De Zijper aannemer en dijkgraaf Joost Lanser pachtte in 1840 de jaagdienst langs het hele kanaal voor 10 jaar en in 1852 gebeurde dat door de Zijper familie Kruijer (tot 1877). Toen waren er al stoomsleepboten voor de grote schepen. De Kruijers zullen vooral houtvlotten gejaagd hebben. Ruw timmerhout uit Scandinavië en Rusland werd in Den Helder per 12 balken van zo'n 5.40 meter samengevoegd tot vlotten, die vaak gekoppeld werden, en met paarden naar de Zaanstreek gesleept. Daar waren in 1871 maar liefst 110 houtzaagmolens. In 1873 ging er 67 miljoen kilo hout door het kanaal.

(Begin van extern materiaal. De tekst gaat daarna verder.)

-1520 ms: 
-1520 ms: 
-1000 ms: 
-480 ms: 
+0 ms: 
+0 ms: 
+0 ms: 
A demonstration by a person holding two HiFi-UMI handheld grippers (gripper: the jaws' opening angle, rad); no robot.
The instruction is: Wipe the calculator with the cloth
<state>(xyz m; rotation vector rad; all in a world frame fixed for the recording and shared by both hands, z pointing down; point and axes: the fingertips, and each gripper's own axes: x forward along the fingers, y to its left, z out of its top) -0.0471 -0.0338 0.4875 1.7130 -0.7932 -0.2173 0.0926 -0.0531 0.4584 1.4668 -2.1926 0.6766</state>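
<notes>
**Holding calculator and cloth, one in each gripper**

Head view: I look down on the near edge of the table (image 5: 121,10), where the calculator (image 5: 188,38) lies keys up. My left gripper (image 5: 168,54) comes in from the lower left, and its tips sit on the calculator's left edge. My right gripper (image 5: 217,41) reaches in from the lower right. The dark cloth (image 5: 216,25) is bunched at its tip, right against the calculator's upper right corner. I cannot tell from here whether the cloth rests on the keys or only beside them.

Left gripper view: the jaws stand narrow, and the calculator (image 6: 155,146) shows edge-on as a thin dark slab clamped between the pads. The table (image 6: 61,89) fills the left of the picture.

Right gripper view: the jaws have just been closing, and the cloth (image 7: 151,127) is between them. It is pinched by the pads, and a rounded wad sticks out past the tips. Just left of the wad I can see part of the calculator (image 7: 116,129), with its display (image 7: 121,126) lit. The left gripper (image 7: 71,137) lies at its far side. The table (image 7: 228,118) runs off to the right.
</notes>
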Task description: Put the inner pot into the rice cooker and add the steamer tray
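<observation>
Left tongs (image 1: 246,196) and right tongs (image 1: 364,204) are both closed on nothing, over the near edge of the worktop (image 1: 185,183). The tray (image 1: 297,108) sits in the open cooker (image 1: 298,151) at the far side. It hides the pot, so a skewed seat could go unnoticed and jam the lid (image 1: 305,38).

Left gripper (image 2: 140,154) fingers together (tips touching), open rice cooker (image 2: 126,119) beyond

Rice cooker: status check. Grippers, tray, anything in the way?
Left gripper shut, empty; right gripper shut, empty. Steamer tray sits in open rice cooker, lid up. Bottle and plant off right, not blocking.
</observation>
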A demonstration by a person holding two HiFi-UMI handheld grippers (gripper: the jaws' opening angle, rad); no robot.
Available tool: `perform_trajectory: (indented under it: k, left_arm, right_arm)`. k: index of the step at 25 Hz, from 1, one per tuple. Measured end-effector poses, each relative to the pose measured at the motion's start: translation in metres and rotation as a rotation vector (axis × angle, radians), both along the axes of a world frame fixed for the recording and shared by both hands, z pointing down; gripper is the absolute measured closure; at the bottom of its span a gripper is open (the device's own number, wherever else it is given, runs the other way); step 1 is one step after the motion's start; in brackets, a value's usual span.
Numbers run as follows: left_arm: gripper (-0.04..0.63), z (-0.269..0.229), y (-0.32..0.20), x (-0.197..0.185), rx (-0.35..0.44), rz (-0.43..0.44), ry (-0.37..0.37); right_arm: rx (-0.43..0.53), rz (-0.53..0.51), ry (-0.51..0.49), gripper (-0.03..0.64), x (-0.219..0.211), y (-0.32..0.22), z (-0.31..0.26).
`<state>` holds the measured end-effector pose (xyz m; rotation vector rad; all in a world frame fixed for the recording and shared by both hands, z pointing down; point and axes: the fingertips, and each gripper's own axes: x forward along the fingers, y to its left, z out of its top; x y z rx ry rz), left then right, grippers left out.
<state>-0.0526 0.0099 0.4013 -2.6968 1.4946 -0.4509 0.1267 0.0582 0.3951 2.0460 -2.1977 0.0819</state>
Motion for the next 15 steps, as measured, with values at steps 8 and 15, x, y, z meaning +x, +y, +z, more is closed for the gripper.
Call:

Jan Blanken, de ontwerper van het kanaal en van de vlotbruggen

Nadelen
De Zijpenaren zagen vooral nadelen aan het kanaal: 'De polder is door het kanaal in zijn gehele lengte doorsneden, zijn stelsel van bemaling [afwatering] is daardoor grootendeels omvergeworpen'. Omdat het kanaal een belangrijke functie kreeg in de Schermerboezem, nl. afwatering naar Den Helder van overtollig water uit het meer zuidelijke deel van de provincie, 'wordt de Zijpe, vooral in de herfst, bij sterken wind uit het zuiden, met veel méér water van het Kanaal zuidwaarts afkomende overladen' dan ze omgekeerd loost op het kanaal. Die doorsnijding betekende ook veel verkeershinder. Langs het kanaal ontstonden bij de vlotbruggen dorpjes, waarvan 't Zand zich tot een van de hoofddorpen van Zijpe zou ontwikkelen. Toen in 1876 het veel kortere Noordzeekanaal tussen IJmuiden en Amsterdam werd geopend was het snel gedaan met het drukke verkeer op het kanaal.